Hal lain yang dianggap sulit direalisasi adalah kewajiban sertifikasi halal pada produk farmasi. Sebab selama ini, ada obat dan vaksin yang menggunakan bahan baku kimia dari beberapa negara. Hal itu diprediksi bakal menyulitkan lembaga penerbit sertifikat halal untuk melakukan verifikasi.

Menurut Parulian Simanjuntak, Direktur Eksekutif International Pharmaceutical Manufactures Group (IPMG), proses kimia pengolahan bahan baku farmasi berlapis. Maksudnya, ada bahan baku yang harus diproses di dua negara sekaligus. Hal itu berarti petugas lembaga sertifikasi harus menyambangi satu per satu pabrik pemasok untuk memastikan kehalalan bahan bakunya.

“Jika pemerintah berkeras menerapkannya, pebisnis farmasi tak berani lagi memproduksi obat karena takut terkena sanksi. Imbasnya, pasokan obat ke masyarakat terganggu,” kata Parulian.

Terlepas dari beberapa persoalan yang muncul, pemerintah agaknya masih belum melihat perlunya melakukan amandemen terhadap UU JPH. Menurut Nurgina, pemerintah saat ini justru sedang dalam proses penyusunan Peraturan Pemerintah (PP) sebagai regulasi turunan dari UU tersebut.

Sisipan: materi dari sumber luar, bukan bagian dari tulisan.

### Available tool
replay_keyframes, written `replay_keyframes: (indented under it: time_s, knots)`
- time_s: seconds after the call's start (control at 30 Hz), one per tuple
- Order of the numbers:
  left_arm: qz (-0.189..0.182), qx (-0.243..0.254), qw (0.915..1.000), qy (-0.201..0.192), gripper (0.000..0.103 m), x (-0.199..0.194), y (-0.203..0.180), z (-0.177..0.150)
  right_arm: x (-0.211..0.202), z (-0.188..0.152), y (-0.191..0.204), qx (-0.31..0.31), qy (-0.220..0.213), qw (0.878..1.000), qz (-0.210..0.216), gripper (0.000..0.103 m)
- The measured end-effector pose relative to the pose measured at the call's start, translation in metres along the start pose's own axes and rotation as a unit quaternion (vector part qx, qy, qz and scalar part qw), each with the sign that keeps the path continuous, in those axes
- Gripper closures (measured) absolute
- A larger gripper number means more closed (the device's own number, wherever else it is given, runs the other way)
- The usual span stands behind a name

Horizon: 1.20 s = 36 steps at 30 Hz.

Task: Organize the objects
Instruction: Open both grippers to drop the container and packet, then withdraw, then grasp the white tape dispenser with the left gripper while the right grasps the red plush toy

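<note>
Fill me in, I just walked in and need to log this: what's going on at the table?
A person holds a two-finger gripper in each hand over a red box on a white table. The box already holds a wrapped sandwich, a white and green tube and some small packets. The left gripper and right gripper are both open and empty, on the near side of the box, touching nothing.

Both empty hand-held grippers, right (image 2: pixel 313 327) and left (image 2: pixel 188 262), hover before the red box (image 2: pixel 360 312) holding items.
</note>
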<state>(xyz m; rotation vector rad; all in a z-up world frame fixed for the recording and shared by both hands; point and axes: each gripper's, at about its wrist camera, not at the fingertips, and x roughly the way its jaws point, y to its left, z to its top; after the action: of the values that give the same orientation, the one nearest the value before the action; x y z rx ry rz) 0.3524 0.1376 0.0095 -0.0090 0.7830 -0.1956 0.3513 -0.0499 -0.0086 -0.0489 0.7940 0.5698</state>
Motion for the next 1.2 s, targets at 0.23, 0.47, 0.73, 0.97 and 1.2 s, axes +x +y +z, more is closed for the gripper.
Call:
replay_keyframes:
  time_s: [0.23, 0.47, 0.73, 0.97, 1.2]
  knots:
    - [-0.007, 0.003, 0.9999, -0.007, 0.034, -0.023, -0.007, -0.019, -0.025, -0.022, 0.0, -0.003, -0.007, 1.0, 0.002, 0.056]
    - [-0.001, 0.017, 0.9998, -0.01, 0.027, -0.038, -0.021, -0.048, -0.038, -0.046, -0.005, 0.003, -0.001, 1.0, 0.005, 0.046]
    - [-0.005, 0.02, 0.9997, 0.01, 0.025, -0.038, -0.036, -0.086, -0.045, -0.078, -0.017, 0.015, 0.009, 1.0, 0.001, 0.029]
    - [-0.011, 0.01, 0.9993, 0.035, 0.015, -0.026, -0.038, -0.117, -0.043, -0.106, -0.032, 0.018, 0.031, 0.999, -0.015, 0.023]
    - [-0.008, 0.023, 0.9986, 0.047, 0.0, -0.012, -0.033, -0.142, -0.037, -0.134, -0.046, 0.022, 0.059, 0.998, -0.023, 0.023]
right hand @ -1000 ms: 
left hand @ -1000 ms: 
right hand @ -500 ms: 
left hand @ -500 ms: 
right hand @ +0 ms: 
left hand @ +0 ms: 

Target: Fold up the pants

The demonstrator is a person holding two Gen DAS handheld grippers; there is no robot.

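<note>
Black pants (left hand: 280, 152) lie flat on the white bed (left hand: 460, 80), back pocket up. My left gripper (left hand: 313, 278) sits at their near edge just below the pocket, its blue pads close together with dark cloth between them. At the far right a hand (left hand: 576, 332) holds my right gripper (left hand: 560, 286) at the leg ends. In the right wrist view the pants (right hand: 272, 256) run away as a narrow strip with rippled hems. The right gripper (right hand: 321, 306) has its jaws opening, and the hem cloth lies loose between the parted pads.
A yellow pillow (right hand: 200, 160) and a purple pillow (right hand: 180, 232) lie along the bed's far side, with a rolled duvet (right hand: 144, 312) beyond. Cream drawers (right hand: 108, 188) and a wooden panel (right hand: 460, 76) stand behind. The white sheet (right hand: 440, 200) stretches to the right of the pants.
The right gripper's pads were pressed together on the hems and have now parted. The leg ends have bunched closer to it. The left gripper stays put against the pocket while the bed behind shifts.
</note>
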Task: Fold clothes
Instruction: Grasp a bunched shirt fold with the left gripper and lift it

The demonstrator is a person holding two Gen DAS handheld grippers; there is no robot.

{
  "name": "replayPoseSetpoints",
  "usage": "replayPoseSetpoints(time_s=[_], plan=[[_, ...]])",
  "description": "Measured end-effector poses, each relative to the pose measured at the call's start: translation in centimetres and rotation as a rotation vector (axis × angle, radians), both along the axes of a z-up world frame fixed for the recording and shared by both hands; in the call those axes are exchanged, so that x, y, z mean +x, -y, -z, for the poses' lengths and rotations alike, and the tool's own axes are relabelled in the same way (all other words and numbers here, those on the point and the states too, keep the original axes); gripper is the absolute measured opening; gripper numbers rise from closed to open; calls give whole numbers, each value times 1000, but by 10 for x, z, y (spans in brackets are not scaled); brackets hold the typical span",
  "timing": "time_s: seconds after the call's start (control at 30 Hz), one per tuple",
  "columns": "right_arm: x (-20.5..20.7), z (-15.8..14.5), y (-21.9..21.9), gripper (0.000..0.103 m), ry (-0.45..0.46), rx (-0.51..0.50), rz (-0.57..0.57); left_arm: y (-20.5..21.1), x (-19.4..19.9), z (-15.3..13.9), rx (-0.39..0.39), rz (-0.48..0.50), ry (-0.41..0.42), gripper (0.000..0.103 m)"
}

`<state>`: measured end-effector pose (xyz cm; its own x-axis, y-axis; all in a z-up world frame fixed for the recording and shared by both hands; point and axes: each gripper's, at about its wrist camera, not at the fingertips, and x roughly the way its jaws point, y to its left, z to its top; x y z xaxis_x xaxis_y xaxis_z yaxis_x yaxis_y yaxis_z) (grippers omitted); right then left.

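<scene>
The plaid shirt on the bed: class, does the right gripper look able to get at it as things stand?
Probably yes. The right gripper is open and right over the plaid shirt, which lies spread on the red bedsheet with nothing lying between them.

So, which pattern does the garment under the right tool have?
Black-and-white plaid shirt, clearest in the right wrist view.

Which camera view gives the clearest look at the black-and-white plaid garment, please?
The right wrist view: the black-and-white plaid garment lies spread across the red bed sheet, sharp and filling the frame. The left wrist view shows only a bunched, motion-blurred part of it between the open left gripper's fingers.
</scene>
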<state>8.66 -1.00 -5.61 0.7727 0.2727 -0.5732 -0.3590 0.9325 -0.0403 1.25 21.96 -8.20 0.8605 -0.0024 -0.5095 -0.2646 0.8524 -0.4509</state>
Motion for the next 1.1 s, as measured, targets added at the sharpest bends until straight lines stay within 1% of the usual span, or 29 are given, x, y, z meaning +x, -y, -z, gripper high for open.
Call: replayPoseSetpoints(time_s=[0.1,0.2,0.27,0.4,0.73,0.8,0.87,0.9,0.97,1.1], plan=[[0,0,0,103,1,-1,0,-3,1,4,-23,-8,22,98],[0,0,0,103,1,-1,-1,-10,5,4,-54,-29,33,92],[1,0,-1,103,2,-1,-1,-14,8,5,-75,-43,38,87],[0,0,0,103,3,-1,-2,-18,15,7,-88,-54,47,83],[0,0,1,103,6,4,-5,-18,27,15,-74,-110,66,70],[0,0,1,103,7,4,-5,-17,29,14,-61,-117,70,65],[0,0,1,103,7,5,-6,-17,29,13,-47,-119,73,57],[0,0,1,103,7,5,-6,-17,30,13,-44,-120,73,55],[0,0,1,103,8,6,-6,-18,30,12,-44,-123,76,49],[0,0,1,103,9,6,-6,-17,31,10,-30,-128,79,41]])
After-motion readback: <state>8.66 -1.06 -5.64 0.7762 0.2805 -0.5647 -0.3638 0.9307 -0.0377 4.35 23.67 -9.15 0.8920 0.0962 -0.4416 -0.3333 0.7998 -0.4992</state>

Termasuk proses penyusunan struktur BPJPH mulai dari pusat hingga daerah.

“Harapannya tahun ini sudah keluar PP, tahun 2017 sudah bisa dilaksanakan. Saat ini, kita mau solid dulu, kita menggandeng ormas dalam penerapan produk halal, termasuk MUI,” katanya.

Bagaimana penanganan sertifikasi halal oleh BPJPH? Apakah lebih baik, sama saja, atau lebih buruk dari MUI? Mari bersabar hingga 2017.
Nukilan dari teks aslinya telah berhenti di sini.